Looking into my pigeon hole made me smile today. I discovered this (And before you even ask, no sister, I can’t take niece and nephew with me):

That’s right, the sesame tree is coming to northern ireland. This usually isn’t my area (primary education), but then I discovered that the main character is an inventor. When you look into it, it really is amazing how many inventors came from northern ireland. Is the sesame tree going to educate and entertain with some local history. I am looking forward to finding out. A bookish inventor… my kind of guy, I like him already.

In my chemistry lessons today, I had fun. The experiments were very simple, but we discussed real world examples and even ventured into tangents; heart disease, perfume and why does heat radiates but cold doesn’t? As an example we reacted a solid acid with a solid carbonate. They don’t react until water is added. ….Boring…. Until it is connected with the real world. The reaction fizzed and got very very cold. I waited and wondered if anybody would make the connection. Then, “this is like a bath bomb”. No, it is a bath bomb! Suddenly it was real and they had a little insight into the world. They understood how something actually worked. Okay, to be fair, half of them didn’t know what a bath bomb was (the boys). Anyway, more connections followed. The acid we used was edible, the carbonate was edible. And these are used in soluble drugs like disprol and soluble paracetamol. When we did the chemistry, and balanced the equations, it was revealed that it produced a lot of salt. Is that a problem? It is if you have high blood pressure and are trying to reduce your salt intake, it is. This little nugget of basic chemistry was overlooked by doctors for a while.

As I read more books that would be considered ‘nerdy’, I am finding that it does benefit my teaching. Weird little anecdotes that reveal how relevant it all is. The best bit is giving students the confidence to understand the world around them. It’s not all magic and you don’t need to be a qualified ‘scientist’ to know how it works.

As part of my day at the university I deliver a lecture. It usually lasts 1 hour 30 mins and includes… 86 powerpoint slides!

This might make a normal person gasp and feel pity for the poor people who had to sit through it. The irony is that part of the lecture was about the misuse of powerpoint; bad powerpoint.

On Friday I tried something a little different. I helped out the local local education authority with some science INSET (in-service training) SIDD*. It was an interesting experience which I was very nervous about. I have delivered to teachers before, even large numbers. It’s just that it was usually me sort of giving a lecture. Friday was more involved; group work, discussion, etc. Of course I do this sort of thing in the classroom many times a day, but it is completely different with my peers. Especially as I myself hate getting involved in any sort of group work on such days. In the end it all was ok, ish. It really surprised me how everybody got quite involved. Although, being self critical, I found that I rushed a few things and did not wrap up discussions properly. I will be repeating it all in a few weeks so will get the chance to try again. Calm down, deep breaths.

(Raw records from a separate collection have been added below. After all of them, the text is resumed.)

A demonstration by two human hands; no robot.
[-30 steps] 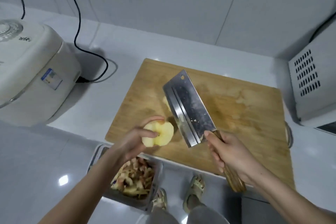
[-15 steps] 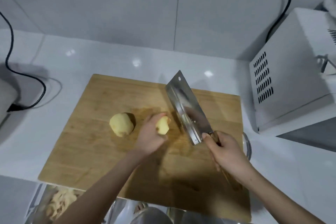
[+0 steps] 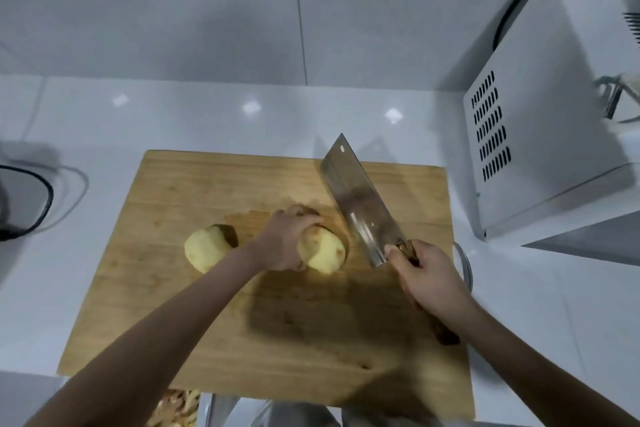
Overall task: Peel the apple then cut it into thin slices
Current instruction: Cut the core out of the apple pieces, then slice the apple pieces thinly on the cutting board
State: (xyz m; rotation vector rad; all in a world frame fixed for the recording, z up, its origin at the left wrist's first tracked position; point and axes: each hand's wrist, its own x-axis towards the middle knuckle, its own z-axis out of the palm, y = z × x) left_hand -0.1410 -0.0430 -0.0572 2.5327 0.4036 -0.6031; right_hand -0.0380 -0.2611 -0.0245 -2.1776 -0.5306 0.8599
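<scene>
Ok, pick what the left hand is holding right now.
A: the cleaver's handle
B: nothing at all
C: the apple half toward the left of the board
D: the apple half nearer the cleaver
D: the left hand holds the apple half next to the cleaver, which the right hand grips; the other half lies untouched further left on the cutting board.

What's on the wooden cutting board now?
A free peeled apple piece; a second peeled piece gripped by the left hand, beside the steel cleaver. The hand covers that piece's left side.
</scene>
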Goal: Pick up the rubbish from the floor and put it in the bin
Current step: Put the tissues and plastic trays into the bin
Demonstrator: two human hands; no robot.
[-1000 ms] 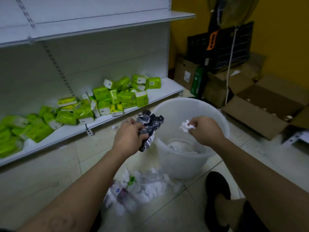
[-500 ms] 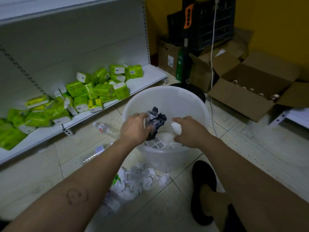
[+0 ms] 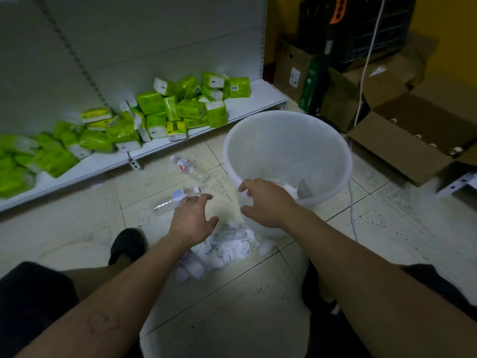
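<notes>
White rubbish (image 3: 232,250) lies beneath empty left hand (image 3: 192,223), beside bin (image 3: 284,146).

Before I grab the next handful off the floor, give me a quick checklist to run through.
1. Left hand free: ok, fingers spread, holding nothing.
2. Right hand free: ok, open and empty.
3. Rubbish within reach: ok, the white paper pile lies just below both hands.
4. Bin upright with room: ok, only a little rubbish at the bottom.
5. Floor cleared: not ok, the near bottle and the far bottle also lie on the tiles.
6. Anything sharp hidden in the pile: cannot tell.
</notes>
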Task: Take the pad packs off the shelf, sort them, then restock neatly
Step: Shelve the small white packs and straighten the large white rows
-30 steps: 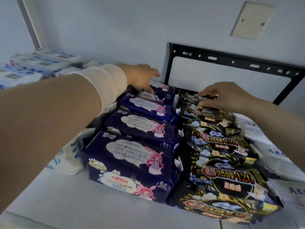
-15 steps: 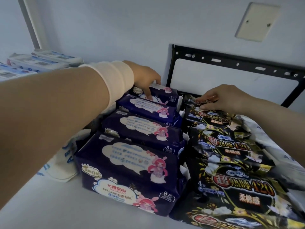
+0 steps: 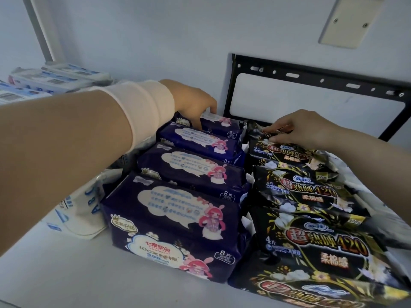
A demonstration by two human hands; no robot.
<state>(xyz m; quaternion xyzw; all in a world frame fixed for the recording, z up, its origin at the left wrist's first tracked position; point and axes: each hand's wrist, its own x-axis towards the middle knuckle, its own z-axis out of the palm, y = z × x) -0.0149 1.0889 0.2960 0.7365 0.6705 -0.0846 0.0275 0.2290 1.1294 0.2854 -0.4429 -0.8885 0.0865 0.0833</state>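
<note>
Where the shelf (image 3: 66, 274) carries two rows side by side, purple packs (image 3: 178, 221) left and black packs (image 3: 311, 192) right, both hands reach to the back. Left hand (image 3: 191, 101): fingers (image 3: 209, 105) curled over the rear purple pack (image 3: 222, 126), thumb down its front. Right hand (image 3: 298, 127): fingers pinching the top edge of the rear black pack (image 3: 255, 132). White packs (image 3: 75, 216) lie left of the purple row.

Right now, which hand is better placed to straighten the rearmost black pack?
Right. The right hand pinches the rearmost black pack with its fingers; the left hand is across at the purple packs, a finger between them.
</note>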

Tomorrow I get to try something even more different. Lecturing.  This has quite a different type of scaryness.  On the good side it does not involve  group work, or discussion.  However, … no backup.  On Friday I was part of a team. Tomorrow from 9.00 until 5.00 I am on my own.  I am shuffled to a room first thing in the morning somewhere in the bowels of the University and left in charge.  Until lunch time, when I am taken out and stocked up with energy and caffine.

*The lovely Sharon claims that such training days are not called INSET anymore. The weird eduspeak fashion now calls them SIDD. Although neither of us know what it stands for.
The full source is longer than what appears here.